Catheter insertion, cleaning, and maintenance have many cultural concerns that the caregiver should consider when planning to implement their care plans. Often families are encouraged to care for their patients with assistance from the nurses and other professionals. The significant cultural concern is the nature of the relative to consider as a primary caregiver. Usually, the immediate member is chosen but caring for catheters needs the wife to attend to his husband and vice versa (Meddings & Stone, 2015). In case these are not available, female patients should have female relatives and male have their male counterparts. Children can be cared for by their parents except for teenagers who should be cared for by their same-sex parents or siblings (Nicolle & Coffin, 2014). The same applies to the elderly. This cultural concern is important to ensure privacy and to eliminate the fear of care.

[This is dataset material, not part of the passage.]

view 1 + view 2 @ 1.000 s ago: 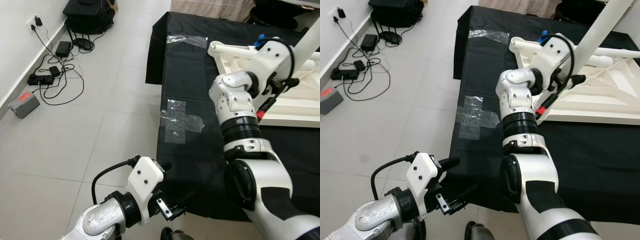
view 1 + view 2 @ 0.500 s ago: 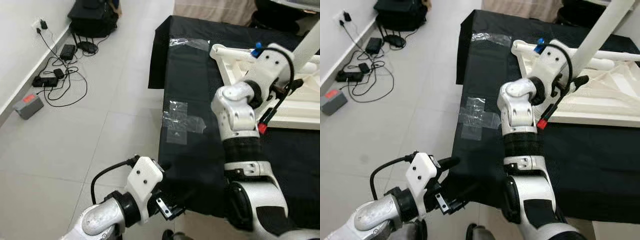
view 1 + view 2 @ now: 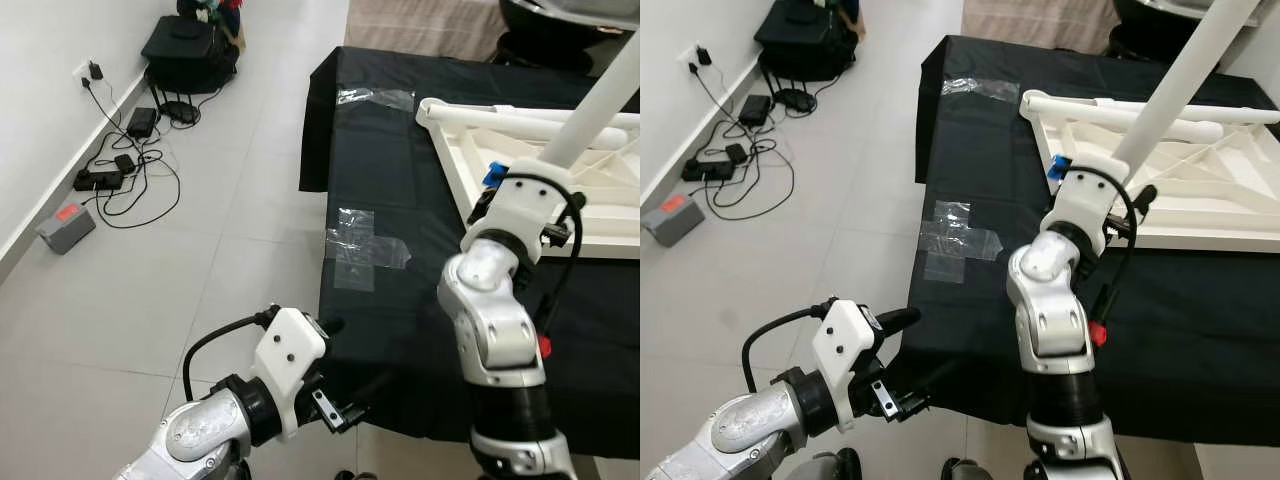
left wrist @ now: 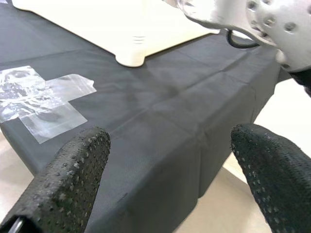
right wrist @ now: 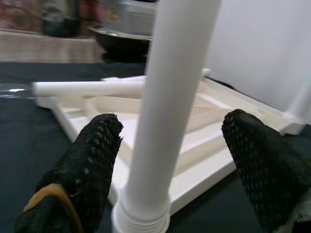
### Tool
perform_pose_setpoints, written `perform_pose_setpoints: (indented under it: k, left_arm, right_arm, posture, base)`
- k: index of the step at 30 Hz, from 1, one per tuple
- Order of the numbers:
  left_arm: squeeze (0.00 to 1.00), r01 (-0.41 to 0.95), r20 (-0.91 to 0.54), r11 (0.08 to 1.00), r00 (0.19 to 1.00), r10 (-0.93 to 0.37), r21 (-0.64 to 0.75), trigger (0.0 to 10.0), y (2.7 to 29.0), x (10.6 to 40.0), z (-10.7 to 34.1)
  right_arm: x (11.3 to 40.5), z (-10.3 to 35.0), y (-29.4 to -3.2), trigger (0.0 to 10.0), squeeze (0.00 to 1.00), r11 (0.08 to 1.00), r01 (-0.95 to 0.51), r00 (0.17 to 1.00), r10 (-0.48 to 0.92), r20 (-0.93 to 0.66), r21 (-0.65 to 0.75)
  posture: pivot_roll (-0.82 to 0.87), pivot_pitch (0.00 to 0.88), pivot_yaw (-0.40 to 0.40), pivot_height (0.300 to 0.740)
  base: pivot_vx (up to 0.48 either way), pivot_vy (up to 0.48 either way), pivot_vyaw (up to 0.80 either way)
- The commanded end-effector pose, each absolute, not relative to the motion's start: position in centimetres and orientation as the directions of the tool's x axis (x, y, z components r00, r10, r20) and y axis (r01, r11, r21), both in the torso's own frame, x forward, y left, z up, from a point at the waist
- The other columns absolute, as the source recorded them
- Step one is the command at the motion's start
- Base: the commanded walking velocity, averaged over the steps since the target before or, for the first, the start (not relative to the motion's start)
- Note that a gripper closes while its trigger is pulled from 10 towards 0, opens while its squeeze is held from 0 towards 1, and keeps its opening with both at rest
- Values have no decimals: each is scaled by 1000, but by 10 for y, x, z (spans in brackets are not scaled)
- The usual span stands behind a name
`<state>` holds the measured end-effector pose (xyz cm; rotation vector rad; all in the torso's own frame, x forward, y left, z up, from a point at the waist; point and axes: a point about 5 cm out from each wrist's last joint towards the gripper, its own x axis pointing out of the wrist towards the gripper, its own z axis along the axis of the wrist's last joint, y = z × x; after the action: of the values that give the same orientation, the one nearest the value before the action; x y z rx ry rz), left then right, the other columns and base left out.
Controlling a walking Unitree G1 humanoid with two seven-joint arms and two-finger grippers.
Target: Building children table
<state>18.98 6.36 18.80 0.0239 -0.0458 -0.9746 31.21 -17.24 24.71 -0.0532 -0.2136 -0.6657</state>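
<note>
1. Nearest the camera, the left gripper (image 4: 160, 179) hangs spread and empty over the black-covered table's (image 3: 400, 300) near edge.
2. Between the right gripper's (image 5: 167, 160) wide, empty fingers stands the white table leg (image 5: 170, 97), upright (untouched, I judge).
3. Beyond, the upturned white tabletop (image 3: 1200, 195) carries that leg; the right arm is nearer.

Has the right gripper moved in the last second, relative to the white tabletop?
Yes. The right gripper has pulled back toward the robot, from up over the upturned white tabletop to near its front corner, open around the upright leg.
</note>
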Motion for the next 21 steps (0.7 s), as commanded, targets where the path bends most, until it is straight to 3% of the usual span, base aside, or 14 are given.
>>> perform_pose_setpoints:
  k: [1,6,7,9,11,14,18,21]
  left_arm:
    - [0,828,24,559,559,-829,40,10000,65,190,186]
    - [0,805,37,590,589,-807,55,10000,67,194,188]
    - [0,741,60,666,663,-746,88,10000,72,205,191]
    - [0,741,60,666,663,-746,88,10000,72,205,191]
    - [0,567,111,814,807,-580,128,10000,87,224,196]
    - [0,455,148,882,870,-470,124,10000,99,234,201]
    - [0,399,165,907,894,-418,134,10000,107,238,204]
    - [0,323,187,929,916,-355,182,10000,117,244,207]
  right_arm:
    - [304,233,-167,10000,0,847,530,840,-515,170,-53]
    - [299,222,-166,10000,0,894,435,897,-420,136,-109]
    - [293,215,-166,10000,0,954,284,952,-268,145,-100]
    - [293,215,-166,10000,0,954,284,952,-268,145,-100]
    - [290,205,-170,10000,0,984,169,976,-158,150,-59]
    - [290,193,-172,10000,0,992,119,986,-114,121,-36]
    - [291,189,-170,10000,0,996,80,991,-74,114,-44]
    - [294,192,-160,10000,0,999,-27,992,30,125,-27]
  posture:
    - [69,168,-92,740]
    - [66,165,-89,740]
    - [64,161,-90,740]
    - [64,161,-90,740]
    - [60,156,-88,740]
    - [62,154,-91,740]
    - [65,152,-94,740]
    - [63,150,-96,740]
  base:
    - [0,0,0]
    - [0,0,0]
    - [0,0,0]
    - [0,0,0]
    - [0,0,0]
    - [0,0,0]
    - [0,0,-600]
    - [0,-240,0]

Two main parties will be involved in the implementation of this clinical project. These are caregivers and the patient. The caregiver refers to the medical personnel, including nurses, physicians, and nutritionists among others. The caregivers also include relatives who will care for the patients, especially for elderly patients and children. Patients and their relatives also play a big role in the implementation of the care to minimize acquiring of the urinary tract infection brought by the catheters. Maintenance of good hygiene and appropriate catheter care is instrumental in minimizing infections. Medical caregiver plays a big role in the implementation of care to minimize catheter-related UTI. They plan for insertion maintenance and observations of the catheters as well monitor for signs of infections and treatment. They also play a critical role in patient education on ways to minimize or manage the infections.

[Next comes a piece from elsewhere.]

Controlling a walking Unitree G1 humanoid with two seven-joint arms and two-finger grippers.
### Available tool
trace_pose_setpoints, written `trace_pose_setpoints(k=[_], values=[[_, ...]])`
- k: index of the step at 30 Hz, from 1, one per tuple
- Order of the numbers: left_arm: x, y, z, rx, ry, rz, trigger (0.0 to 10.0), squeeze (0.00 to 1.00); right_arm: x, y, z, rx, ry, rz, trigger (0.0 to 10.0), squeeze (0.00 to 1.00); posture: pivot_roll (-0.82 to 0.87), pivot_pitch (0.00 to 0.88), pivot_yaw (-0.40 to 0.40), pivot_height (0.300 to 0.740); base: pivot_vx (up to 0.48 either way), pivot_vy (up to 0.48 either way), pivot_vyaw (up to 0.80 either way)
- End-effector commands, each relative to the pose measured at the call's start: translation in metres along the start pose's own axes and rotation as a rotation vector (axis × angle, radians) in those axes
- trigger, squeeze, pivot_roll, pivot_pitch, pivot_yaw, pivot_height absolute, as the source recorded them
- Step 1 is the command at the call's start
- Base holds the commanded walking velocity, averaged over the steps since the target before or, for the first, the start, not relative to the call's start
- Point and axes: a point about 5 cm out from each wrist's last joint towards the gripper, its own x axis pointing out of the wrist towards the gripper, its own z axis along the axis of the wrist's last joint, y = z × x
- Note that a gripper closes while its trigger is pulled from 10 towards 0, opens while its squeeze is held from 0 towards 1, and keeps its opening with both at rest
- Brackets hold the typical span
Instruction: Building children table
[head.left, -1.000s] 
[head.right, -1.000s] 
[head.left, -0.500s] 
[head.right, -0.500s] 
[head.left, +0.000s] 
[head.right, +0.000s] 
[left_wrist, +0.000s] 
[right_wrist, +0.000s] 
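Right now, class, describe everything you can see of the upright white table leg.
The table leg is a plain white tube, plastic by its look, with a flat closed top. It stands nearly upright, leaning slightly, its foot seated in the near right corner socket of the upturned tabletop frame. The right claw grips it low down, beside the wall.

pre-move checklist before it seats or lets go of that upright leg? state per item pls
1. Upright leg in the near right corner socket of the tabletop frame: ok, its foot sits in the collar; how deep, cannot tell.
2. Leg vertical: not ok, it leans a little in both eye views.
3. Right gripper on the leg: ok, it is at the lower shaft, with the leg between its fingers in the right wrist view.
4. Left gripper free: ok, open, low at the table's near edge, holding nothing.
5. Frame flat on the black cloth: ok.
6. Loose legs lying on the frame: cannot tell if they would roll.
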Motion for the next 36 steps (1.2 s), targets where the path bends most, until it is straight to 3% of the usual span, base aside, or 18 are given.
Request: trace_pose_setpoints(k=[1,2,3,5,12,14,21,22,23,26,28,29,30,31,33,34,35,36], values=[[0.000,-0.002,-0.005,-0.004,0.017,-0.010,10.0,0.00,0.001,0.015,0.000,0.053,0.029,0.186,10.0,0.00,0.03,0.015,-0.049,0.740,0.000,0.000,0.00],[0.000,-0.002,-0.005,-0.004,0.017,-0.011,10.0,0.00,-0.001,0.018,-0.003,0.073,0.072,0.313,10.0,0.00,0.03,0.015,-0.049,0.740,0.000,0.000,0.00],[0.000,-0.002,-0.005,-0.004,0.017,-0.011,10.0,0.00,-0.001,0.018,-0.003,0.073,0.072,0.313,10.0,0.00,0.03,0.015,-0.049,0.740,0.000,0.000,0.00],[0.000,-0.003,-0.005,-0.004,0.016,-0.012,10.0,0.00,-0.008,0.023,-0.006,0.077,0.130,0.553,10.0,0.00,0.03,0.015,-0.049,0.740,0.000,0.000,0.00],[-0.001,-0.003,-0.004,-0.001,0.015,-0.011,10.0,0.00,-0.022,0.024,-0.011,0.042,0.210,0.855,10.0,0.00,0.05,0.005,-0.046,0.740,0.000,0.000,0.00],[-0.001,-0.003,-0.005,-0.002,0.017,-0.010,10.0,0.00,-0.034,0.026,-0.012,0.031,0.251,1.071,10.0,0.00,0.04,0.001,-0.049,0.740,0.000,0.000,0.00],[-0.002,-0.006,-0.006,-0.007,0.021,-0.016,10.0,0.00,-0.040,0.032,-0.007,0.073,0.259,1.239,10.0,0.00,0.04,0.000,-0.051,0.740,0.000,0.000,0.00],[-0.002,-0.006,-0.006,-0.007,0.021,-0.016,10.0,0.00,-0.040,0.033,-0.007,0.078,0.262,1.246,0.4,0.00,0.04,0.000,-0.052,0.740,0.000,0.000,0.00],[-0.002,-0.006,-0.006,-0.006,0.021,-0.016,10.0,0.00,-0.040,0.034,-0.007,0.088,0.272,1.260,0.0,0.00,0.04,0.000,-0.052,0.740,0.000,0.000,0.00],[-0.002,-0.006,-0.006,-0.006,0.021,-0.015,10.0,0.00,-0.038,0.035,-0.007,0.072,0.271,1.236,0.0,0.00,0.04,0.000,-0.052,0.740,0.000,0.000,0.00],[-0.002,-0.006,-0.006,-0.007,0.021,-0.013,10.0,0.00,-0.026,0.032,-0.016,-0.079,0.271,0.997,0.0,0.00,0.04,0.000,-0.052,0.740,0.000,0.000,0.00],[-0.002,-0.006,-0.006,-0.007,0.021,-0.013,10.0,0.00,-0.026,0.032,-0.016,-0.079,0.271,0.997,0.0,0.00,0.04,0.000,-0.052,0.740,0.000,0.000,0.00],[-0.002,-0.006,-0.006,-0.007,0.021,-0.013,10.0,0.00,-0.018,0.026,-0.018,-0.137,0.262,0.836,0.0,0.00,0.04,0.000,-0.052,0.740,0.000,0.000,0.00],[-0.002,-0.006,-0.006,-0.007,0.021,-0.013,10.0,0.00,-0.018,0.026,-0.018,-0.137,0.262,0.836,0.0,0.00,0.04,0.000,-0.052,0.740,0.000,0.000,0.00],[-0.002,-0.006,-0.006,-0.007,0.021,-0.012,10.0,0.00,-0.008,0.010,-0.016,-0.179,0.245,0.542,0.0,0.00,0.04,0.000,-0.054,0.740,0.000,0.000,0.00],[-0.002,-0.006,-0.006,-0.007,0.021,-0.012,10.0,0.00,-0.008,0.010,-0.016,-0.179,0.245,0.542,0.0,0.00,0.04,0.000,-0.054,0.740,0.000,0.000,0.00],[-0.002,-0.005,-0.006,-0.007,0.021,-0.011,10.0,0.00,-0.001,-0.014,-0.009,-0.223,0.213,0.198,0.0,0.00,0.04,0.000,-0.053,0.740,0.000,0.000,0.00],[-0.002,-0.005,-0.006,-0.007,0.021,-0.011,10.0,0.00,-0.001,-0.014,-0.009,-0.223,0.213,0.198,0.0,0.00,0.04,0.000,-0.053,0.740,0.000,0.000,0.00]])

Many other members outside nursing play a critical role in minimizing catheter-related infections. For instance, the nutritionist advises the patient on appropriate food to take that boosts their immunity. Nutritionists also play a crucial role in planning for patient meals and nutritional advice that will aid recovery. Another professional is the physiotherapist. Physiotherapists plan and implement for patient exercises like the Kegel exercises that train elderly people to strengthen their lower muscles to eliminate incontinence. Furthermore, physiotherapist plans for exercises of bedridden patients and other patients on the indwelling catheter to ensure they increase their mobility to decrease the risk for catheter-related UTI. Finally, social workers assess the living conditions of elderly patients to ensure they live in a conducive environment that may not predispose them to infections.

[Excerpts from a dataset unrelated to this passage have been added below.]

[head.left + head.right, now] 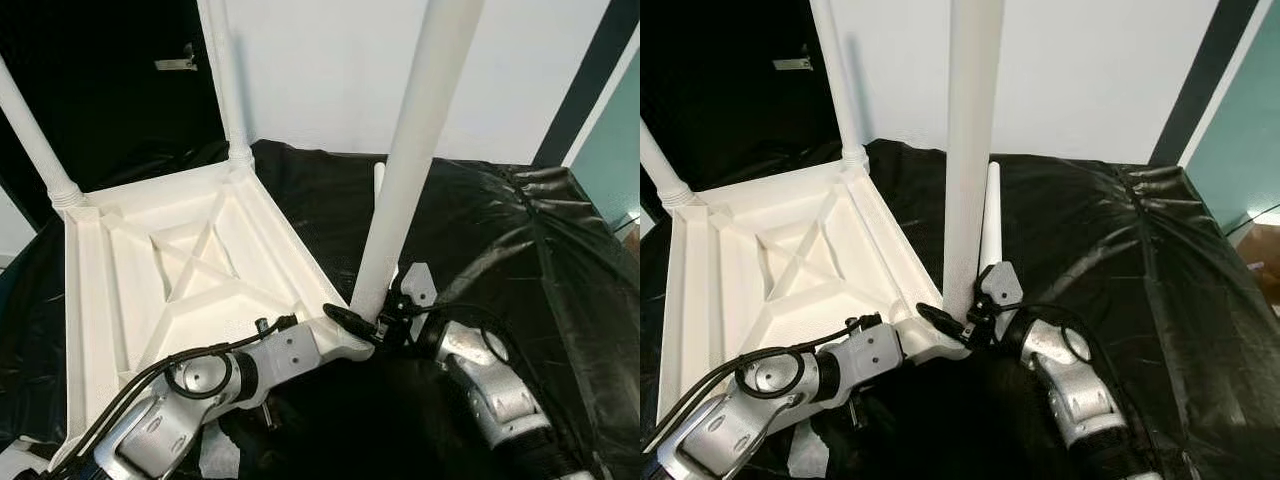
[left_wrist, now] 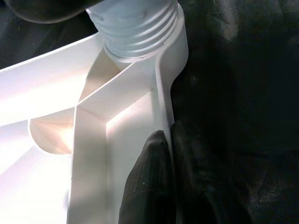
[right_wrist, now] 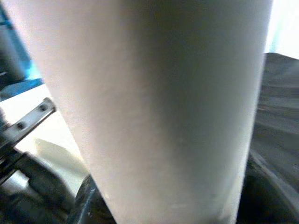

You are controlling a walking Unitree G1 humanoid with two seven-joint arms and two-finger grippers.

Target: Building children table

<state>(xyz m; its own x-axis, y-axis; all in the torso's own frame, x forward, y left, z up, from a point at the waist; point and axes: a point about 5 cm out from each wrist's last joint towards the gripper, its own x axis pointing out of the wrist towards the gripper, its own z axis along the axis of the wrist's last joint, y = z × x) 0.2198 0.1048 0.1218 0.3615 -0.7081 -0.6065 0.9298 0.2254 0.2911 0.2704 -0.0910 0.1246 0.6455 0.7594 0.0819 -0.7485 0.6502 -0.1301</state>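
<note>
Two grips: my left gripper (image 2: 161,154) pinched the tabletop (image 1: 150,290) rim; right gripper (image 1: 385,318) clasped the light, stiff, slippery leg (image 1: 400,190) low, mid-frame.

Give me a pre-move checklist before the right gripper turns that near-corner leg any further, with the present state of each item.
1. Tabletop lies upside down on the black sheet: ok.
2. Left gripper pinches the tabletop's rim beside the near corner socket: ok.
3. Right gripper sits at the base of the near-corner leg: ok; whether its fingers are closed on the leg: cannot tell.
4. Near-corner leg fully screwed in: not ok; the left wrist view shows bare threads above the socket.
5. Two far legs stand in their corners: ok.
6. Spare leg lies on the sheet just behind the right gripper; clear of the turn: cannot tell.
</note>
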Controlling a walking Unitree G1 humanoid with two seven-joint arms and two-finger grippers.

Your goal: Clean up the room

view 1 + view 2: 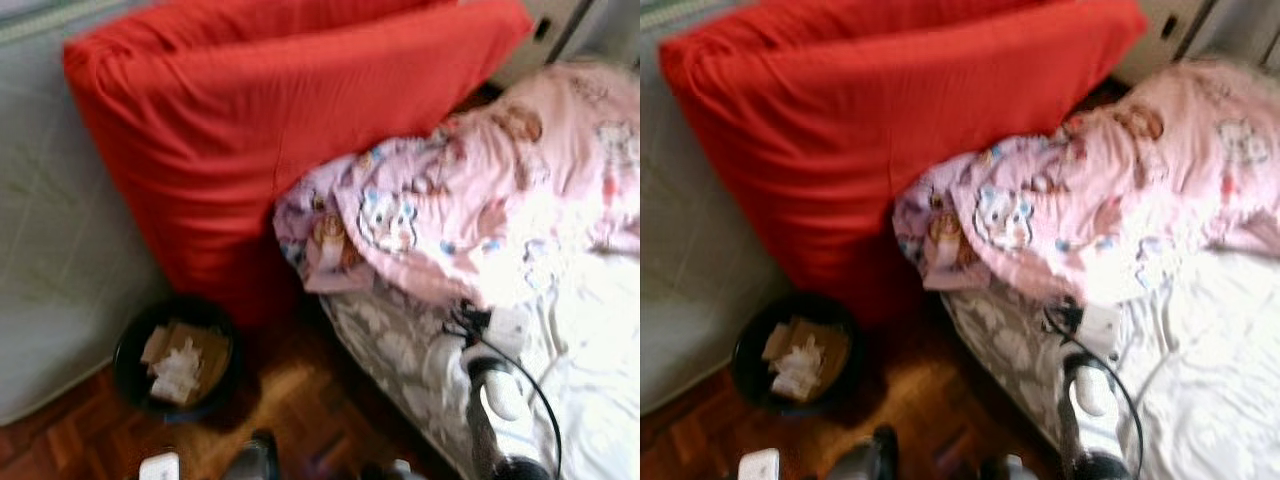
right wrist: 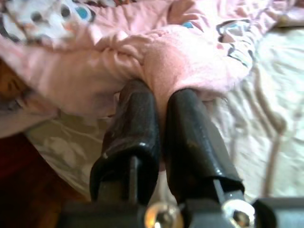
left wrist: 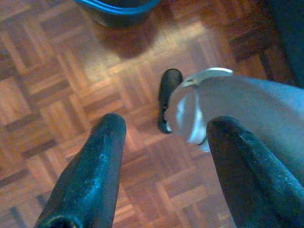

1. Gould, C. V., & Saint, S. (2014). Diagnosis, management, and prevention of catheter-associated urinary tract infections. Infectious Disease Clinics, 28(1), 105–119.
2. Meddings, J., & Saint, S. (2014). Reducing unnecessary urinary catheter use and other strategies to prevent catheter-associated urinary tract infection: an integrative review. BMJ Qual Saf, 23(4), 277–289.
3. Meddings, J., & Stone, N. D. (2015). Enhancing resident safety by preventing healthcare-associated infection: a national initiative to reduce catheter-associated urinary tract infections in nursing homes. Clinical Infectious Diseases, 61(1), 86–94.
4. Nicolle, L. E., & Coffin, S. E. (2014). Strategies to prevent catheter-associated urinary tract infections in acute care hospitals: 2014 update. Infection Control & Hospital Epidemiology, 35(5), 464–479.